** What the exercise asks **
Report every line of the records that contains the word "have".

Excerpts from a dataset
- - -
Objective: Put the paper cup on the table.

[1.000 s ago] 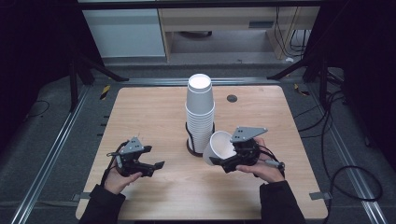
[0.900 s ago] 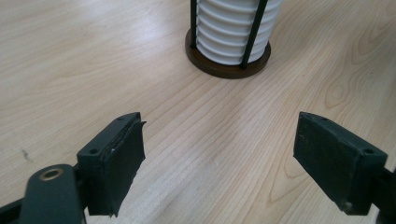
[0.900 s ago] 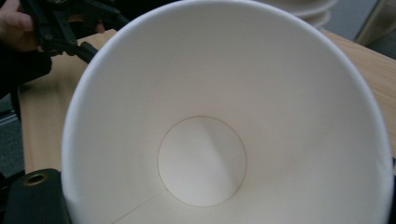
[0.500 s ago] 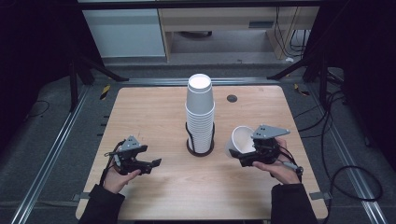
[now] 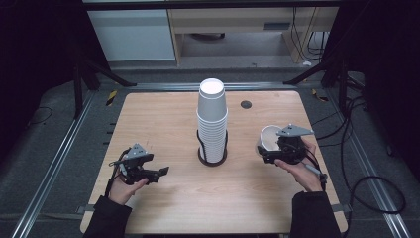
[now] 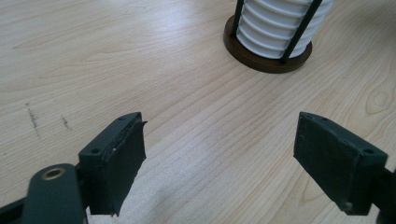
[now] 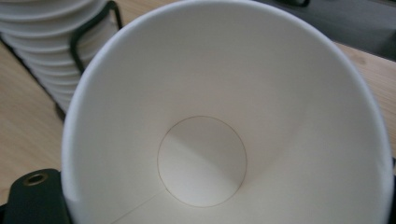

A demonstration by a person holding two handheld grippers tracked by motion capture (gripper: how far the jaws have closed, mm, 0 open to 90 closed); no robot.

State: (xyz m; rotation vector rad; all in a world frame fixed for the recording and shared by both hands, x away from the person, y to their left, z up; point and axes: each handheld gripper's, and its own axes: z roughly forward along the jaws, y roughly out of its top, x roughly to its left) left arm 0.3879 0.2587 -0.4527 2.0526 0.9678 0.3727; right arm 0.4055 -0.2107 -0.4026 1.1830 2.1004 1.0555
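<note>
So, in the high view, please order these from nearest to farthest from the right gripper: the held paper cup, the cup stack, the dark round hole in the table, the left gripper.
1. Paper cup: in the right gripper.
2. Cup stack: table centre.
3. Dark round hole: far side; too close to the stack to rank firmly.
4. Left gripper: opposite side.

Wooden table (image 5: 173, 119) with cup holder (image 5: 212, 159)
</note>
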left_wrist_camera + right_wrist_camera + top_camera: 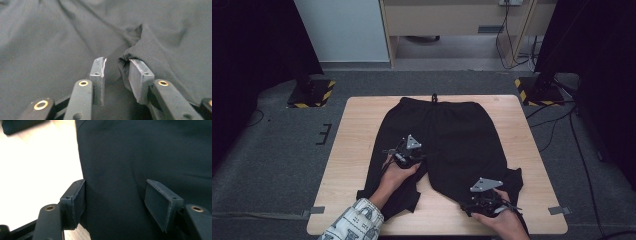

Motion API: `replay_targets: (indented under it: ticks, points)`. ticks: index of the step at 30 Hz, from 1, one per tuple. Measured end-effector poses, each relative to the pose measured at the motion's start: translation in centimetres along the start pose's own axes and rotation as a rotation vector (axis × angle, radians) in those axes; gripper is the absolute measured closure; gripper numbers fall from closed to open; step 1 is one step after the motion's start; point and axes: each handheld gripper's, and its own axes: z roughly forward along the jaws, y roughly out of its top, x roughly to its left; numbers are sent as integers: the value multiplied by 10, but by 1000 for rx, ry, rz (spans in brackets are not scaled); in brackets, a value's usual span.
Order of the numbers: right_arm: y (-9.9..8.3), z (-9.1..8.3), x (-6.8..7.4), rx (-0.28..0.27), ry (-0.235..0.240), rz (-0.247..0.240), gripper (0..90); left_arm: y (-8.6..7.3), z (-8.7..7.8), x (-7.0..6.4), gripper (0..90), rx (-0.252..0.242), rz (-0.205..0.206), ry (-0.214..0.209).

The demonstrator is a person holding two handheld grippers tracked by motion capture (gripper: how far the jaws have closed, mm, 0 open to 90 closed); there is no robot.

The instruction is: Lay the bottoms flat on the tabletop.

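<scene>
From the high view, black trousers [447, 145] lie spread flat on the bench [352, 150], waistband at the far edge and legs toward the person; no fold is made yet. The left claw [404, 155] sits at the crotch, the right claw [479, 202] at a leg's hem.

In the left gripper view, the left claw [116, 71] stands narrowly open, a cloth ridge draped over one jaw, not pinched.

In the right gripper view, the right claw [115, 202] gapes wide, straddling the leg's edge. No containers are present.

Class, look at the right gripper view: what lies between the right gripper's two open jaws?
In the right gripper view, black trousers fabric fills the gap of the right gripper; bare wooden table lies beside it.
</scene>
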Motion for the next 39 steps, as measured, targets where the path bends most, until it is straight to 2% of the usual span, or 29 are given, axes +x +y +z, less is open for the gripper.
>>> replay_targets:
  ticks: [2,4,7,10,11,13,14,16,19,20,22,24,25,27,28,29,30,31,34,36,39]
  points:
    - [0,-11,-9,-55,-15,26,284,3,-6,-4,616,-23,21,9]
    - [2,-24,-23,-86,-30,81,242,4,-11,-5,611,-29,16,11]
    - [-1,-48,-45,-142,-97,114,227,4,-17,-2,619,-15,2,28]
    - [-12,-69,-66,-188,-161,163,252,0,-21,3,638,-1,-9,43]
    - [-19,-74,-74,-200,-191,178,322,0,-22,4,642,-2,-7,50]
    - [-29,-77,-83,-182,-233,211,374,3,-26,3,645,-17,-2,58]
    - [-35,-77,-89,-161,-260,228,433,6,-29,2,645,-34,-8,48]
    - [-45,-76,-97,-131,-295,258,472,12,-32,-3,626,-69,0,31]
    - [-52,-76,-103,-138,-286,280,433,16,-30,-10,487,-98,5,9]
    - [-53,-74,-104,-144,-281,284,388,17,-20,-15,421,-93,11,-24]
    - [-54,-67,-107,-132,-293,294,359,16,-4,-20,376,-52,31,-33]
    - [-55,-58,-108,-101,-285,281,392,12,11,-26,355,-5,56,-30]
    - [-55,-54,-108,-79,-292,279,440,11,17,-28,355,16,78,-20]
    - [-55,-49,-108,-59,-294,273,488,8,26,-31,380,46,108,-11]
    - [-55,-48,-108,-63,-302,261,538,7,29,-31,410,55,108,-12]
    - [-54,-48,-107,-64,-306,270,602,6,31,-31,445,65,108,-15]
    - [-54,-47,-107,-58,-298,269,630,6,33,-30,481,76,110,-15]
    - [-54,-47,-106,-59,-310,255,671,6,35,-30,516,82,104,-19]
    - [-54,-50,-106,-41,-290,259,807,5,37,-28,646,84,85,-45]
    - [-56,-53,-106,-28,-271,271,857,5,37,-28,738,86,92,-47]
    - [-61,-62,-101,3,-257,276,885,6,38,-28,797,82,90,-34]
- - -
** Problem solution **
A demonstration by a person holding two handheld grippers tracked by motion capture (gripper: how far the jaws have closed, mm, 0 open to 90 closed); no robot.
The demonstrator is a person holding two handheld grippers tracked by motion capture (gripper: how far the jaws have closed, mm, 0 open to 90 closed); there is no robot.

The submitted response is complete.